# [DIRECTIONS FOR THIS TASK]
Find every line below where the word "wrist" occurs, then give how many you found and nothing else.

MATERIAL FOR THIS EXERCISE below:

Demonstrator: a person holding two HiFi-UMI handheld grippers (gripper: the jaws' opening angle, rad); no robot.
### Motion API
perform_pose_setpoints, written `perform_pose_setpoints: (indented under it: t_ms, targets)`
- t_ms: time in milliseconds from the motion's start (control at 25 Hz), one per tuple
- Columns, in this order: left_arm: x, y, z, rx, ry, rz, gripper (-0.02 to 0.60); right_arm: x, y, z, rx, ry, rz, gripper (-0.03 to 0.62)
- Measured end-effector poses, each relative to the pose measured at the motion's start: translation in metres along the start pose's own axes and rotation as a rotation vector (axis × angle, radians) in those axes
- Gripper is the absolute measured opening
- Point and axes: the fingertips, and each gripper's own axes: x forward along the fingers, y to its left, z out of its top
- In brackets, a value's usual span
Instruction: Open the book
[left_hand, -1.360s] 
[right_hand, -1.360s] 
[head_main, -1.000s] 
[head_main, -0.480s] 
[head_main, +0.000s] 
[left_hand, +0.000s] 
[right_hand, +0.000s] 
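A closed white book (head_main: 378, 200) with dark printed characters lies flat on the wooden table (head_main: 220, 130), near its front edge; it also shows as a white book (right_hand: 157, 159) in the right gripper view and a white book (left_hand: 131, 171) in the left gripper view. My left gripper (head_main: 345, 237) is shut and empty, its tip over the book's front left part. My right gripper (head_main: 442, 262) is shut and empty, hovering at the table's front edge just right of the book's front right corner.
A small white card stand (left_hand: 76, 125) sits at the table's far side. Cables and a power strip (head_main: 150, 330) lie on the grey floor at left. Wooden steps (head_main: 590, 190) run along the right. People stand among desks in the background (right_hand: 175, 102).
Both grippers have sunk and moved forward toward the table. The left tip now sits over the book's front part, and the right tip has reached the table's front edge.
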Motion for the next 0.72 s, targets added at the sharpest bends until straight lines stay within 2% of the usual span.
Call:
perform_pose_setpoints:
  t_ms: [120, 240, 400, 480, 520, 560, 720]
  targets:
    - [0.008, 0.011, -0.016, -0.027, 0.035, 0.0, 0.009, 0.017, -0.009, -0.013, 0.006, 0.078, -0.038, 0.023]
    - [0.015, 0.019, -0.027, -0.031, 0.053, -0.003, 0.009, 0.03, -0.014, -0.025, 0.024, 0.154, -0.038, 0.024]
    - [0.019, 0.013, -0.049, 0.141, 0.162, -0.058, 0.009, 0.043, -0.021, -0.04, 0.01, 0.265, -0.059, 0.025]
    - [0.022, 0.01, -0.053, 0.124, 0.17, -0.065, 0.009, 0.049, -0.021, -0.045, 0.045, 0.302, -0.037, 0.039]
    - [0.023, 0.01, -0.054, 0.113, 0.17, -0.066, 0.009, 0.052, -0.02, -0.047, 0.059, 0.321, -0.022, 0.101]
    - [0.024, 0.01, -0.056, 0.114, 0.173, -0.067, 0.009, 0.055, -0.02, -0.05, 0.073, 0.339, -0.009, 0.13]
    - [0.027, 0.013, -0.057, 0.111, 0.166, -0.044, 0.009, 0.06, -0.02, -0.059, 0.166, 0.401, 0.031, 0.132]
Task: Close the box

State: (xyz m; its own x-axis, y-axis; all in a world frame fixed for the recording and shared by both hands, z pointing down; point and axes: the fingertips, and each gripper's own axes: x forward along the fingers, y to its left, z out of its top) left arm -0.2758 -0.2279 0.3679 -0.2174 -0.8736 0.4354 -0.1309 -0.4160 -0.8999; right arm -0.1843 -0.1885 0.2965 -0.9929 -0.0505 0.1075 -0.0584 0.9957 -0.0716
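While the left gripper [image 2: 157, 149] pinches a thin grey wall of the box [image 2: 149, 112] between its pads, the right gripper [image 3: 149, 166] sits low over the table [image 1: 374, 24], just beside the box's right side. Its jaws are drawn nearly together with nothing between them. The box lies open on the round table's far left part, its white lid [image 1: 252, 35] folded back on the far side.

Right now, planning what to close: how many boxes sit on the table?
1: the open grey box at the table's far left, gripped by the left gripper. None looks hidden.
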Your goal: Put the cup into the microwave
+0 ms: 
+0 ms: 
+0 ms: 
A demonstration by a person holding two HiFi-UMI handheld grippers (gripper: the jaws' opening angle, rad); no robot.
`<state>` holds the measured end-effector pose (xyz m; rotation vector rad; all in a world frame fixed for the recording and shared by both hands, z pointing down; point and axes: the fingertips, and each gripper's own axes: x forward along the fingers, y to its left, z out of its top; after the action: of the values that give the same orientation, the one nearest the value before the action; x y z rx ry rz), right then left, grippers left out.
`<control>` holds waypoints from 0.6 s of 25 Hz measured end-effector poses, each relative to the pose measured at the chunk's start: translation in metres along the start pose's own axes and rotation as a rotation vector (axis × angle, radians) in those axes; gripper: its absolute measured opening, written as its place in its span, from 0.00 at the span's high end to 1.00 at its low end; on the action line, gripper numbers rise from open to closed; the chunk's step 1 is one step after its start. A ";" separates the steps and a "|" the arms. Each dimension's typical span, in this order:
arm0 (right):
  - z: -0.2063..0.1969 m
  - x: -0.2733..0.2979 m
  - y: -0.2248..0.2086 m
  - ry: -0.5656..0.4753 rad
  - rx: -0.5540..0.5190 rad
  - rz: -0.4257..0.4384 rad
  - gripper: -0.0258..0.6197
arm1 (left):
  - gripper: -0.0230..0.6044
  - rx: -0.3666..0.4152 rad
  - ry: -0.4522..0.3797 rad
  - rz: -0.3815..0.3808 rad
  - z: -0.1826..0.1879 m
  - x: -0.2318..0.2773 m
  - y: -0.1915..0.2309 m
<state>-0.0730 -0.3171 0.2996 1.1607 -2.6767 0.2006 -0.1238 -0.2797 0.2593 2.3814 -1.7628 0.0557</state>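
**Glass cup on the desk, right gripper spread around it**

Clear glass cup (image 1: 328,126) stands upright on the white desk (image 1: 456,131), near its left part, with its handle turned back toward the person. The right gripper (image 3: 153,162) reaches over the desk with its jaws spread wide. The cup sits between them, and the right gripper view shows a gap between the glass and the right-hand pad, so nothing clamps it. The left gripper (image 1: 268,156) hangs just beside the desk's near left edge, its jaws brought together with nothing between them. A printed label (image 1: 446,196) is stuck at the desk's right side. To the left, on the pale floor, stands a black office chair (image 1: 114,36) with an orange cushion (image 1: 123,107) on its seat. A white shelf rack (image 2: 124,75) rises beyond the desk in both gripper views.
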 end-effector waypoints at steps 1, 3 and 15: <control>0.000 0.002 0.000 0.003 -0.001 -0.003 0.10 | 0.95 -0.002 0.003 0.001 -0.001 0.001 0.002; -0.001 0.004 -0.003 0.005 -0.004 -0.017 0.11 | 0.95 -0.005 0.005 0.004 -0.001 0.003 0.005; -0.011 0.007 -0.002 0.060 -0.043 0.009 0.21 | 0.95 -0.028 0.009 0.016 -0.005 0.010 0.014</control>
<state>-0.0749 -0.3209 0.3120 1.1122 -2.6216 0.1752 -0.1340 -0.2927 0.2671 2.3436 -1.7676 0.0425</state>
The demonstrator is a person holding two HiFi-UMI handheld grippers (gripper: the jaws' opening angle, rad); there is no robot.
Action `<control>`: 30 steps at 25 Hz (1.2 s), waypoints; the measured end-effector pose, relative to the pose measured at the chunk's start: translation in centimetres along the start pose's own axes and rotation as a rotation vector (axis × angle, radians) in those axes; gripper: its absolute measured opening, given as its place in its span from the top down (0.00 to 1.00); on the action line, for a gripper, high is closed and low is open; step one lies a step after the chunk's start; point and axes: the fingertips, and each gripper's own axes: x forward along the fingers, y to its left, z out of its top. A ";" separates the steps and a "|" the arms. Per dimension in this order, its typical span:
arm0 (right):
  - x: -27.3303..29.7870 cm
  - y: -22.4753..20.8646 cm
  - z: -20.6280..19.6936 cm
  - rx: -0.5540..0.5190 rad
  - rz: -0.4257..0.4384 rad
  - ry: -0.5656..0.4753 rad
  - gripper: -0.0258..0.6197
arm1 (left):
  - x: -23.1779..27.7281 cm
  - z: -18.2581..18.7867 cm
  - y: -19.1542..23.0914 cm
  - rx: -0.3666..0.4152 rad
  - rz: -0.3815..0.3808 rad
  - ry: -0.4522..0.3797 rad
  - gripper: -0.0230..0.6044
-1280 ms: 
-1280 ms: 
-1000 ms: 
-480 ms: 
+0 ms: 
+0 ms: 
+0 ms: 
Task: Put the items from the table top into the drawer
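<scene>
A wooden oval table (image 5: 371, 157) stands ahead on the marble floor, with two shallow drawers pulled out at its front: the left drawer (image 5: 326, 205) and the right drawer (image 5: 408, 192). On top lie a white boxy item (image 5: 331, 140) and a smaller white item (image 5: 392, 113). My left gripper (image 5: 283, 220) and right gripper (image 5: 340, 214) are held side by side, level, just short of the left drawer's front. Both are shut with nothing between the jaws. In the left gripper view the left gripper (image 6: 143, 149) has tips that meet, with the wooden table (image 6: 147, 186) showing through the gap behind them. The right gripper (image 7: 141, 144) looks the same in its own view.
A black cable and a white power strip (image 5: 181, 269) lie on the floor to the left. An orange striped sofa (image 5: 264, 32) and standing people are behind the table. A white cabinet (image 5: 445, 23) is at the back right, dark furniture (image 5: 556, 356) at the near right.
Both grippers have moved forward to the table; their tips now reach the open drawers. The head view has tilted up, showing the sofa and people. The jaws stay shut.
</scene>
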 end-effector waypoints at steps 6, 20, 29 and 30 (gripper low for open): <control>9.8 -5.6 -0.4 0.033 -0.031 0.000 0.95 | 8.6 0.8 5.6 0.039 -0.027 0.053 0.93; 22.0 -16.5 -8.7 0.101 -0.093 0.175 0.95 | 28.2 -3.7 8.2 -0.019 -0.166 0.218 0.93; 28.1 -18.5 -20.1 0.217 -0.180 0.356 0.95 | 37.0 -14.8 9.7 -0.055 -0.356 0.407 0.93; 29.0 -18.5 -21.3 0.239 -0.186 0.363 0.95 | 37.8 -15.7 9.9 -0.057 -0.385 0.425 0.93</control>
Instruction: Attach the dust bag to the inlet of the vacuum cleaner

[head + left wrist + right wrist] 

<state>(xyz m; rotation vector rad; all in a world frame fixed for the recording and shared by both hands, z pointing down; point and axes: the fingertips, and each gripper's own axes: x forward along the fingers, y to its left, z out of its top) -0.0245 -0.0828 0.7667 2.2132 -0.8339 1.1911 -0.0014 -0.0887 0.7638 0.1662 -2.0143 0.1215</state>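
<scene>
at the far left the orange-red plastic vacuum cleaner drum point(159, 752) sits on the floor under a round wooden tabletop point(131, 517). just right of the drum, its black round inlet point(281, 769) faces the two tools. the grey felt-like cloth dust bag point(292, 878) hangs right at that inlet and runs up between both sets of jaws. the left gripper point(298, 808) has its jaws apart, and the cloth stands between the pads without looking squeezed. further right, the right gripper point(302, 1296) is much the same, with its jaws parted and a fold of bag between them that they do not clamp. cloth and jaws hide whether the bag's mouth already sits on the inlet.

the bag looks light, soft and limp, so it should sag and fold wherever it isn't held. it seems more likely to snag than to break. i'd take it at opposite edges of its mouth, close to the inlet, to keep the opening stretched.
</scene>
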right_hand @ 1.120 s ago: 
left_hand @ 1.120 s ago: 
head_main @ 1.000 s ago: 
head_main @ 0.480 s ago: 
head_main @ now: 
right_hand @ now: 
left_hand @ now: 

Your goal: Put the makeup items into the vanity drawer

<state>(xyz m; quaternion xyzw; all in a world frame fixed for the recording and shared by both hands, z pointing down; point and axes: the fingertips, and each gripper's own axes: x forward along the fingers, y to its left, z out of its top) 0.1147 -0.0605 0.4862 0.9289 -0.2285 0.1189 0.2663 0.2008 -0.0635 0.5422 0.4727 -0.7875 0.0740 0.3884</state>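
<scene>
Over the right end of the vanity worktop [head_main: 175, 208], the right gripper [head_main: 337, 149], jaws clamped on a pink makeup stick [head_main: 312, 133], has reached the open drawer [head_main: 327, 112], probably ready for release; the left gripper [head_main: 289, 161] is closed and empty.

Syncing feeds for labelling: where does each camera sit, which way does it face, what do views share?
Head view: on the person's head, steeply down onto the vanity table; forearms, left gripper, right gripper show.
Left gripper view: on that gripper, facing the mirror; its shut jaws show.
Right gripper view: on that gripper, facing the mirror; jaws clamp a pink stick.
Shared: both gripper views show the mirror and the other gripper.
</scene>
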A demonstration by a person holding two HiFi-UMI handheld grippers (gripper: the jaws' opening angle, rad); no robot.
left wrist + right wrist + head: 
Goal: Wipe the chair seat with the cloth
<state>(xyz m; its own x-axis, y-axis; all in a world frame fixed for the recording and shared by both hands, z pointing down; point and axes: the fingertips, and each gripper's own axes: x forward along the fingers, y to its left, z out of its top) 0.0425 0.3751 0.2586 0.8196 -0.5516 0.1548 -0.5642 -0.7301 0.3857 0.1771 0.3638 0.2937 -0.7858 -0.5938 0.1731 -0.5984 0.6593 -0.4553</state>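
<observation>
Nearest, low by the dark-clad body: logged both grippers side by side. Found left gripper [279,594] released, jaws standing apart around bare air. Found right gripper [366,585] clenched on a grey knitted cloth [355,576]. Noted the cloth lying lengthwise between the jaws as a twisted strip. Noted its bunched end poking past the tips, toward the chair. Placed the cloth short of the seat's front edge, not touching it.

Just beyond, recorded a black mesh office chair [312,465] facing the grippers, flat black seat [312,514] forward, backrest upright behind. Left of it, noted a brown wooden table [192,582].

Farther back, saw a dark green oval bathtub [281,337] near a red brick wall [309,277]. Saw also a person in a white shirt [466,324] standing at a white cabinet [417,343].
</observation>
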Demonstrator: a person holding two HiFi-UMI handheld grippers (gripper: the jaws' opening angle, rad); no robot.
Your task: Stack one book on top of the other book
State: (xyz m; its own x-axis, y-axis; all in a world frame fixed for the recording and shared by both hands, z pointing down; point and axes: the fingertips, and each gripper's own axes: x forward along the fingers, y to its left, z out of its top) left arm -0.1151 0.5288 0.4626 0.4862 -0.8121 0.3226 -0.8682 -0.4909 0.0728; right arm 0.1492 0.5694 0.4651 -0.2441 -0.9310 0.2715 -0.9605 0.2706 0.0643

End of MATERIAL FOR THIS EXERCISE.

# [EXERCISE OUTPUT]
2